Ohio under fire for blocking Medicaid for seniors whose spouses bought annuities
October 7, 2014 by Encarnacion Pyle
A war is being waged in Ohio over whether elderly couples with one person in a nursing home can buy an annuity to keep the other from going broke — and still apply for public assistance.
Elder-law attorneys say the state isn’t following federal laws regarding Medicaid-compliant annuities, and that’s hurting middle-class seniors who worked hard and saved for a rainy day.
Several courts seem to agree, with one judge recently putting the state on notice that it could lose millions of dollars in federal funding if it doesn’t change its ways.
“It is not our will to have Ohio disenrolled from the federal Medicaid program,” said William Browning, a Worthington lawyer representing several seniors in lawsuits against the state. “We just want them to follow the law.”
A federal judge in Cincinnati has granted a preliminary injunction requested by Browning and five other lawyers on behalf of three Hamilton County couples who were penalized by the state for purchasing annuities that they say meet strict federal regulations.
In her Sept. 26 ruling, U.S. District Judge Susan Dlott gave the state until today to file proof that it is complying with federal law.
If that doesn’t happen, Dlott said in court documents, she plans to hold a contempt hearing.
“In this case, there is little doubt the plaintiffs will succeed on the merits,” she said.
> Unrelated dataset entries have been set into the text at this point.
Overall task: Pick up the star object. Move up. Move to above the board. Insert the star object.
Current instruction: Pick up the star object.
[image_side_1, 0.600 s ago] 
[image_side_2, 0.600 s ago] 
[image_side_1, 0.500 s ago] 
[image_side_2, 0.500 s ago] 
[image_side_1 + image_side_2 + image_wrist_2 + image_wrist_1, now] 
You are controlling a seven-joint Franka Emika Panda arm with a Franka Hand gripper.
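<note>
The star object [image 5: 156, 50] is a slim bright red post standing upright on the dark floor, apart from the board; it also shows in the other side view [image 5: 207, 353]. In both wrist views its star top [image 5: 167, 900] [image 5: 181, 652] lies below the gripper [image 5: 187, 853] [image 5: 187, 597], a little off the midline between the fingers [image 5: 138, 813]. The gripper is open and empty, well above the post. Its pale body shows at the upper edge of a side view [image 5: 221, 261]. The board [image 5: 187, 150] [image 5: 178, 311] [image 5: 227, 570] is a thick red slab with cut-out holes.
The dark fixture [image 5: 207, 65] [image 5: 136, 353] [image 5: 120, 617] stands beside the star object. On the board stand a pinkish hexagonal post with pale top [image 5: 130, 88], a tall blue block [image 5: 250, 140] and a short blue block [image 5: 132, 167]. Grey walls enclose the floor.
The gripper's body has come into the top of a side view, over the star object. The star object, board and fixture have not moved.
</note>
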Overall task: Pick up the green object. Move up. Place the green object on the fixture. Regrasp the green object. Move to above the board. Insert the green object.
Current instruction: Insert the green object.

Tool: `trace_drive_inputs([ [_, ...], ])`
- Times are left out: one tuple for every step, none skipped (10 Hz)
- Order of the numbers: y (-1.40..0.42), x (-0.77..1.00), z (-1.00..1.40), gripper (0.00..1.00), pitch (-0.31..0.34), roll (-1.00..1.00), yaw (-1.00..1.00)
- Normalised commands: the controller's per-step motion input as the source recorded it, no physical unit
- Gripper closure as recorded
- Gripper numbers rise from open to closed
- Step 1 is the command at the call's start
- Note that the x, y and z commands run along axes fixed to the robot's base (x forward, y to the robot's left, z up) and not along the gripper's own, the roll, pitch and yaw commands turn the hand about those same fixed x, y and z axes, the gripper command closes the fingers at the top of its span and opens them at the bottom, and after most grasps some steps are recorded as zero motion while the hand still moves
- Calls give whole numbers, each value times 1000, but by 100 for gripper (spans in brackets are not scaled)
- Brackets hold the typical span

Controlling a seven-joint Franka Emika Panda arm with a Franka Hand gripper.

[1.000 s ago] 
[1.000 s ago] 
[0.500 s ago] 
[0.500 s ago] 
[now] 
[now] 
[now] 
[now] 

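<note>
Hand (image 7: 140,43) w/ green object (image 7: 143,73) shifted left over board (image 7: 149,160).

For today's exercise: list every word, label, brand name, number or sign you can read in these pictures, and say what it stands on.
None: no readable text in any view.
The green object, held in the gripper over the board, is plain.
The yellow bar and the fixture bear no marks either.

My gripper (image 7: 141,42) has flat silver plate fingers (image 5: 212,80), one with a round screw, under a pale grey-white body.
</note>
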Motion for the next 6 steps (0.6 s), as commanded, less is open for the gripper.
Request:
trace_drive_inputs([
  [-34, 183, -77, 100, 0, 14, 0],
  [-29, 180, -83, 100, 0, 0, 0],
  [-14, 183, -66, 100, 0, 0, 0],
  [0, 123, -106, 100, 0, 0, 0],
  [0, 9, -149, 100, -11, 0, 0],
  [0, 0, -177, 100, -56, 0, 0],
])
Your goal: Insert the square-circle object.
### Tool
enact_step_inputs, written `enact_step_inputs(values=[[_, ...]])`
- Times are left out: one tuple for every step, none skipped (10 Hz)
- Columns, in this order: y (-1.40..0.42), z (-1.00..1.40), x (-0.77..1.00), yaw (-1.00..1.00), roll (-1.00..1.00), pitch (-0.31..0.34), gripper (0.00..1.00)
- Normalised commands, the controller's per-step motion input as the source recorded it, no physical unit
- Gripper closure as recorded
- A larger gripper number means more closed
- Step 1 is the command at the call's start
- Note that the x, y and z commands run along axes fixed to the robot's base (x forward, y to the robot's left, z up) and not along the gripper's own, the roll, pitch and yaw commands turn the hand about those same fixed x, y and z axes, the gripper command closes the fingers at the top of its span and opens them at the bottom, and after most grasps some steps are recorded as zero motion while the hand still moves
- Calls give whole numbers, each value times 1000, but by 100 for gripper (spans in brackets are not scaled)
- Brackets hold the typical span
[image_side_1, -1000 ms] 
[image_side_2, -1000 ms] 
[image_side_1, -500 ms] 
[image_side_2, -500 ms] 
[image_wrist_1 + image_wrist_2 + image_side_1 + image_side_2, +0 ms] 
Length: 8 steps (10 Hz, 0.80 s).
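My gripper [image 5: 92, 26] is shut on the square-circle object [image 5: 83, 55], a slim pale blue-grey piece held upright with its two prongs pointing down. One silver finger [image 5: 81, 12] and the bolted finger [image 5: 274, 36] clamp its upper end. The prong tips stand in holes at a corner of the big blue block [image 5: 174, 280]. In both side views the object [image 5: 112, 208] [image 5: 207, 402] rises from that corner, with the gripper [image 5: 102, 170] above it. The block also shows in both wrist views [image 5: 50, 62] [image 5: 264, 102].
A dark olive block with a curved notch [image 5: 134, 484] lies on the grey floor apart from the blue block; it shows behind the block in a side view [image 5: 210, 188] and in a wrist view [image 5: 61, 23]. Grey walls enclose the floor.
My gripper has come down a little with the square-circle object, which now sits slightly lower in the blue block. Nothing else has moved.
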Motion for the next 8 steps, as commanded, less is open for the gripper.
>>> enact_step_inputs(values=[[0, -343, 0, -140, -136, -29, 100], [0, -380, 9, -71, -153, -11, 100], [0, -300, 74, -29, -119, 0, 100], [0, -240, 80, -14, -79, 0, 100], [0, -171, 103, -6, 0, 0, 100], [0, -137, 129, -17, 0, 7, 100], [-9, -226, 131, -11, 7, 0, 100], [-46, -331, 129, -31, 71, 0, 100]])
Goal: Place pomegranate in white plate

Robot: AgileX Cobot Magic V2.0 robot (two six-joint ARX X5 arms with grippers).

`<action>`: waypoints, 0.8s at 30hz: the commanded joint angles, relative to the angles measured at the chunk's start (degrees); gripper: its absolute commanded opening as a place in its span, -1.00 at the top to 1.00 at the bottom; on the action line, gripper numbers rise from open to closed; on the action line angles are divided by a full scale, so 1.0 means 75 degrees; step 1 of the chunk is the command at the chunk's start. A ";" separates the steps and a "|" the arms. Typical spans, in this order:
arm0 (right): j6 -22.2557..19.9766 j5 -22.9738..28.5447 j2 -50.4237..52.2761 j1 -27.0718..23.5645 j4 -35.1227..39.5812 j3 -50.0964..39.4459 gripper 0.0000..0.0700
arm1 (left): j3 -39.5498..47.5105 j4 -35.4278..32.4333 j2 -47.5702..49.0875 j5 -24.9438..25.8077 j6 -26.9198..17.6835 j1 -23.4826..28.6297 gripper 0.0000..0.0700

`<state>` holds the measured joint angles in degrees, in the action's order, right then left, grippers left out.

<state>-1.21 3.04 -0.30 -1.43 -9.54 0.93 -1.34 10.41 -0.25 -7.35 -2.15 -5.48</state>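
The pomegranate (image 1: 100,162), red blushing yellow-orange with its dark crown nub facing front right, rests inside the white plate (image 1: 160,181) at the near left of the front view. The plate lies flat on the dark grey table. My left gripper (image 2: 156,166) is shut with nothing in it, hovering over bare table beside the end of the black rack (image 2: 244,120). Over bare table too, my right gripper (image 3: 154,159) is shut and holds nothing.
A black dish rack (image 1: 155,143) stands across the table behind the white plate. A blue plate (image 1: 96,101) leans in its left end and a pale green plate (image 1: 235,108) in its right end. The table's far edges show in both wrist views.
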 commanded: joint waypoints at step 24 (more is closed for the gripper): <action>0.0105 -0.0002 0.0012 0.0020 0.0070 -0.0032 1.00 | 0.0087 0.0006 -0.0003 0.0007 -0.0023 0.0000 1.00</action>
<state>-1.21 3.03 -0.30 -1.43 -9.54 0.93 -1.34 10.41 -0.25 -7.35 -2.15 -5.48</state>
Dlott said she would consider issuing an order that federal officials withhold funding from Ohio’s Medicaid program.
She did not grant a request by the plaintiffs’ attorneys for the injunction to apply to anyone other than the plaintiffs.
State officials declined to comment. A trial date hasn’t been scheduled.
But in previous cases, the state has contended that plaintiffs bought the insurance-company-issued annuities so they would be eligible for Medicaid without using most of their own money to pay for nursing-home care.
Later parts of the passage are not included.